[What you are asked to do]: Only part of the listing is needed, namely the lines from its start through the line with "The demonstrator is", and they should be retyped exactly.

┌──

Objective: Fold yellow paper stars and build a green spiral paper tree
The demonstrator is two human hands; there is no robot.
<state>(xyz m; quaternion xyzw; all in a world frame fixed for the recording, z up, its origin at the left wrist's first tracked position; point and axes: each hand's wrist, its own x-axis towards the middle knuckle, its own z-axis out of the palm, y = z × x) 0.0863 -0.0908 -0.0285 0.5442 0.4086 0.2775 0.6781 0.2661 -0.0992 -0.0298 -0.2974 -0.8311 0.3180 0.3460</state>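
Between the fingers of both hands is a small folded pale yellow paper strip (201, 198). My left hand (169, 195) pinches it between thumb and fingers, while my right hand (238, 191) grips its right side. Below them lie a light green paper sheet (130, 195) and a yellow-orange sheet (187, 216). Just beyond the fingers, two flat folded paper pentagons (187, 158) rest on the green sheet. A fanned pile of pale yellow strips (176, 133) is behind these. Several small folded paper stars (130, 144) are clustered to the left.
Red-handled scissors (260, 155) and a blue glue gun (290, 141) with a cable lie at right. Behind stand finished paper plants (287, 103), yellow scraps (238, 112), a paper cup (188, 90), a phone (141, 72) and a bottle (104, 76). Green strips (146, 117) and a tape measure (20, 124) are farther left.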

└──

[Reply to the exercise]:
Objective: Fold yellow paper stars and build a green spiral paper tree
The demonstrator is two human hands; there is no robot.

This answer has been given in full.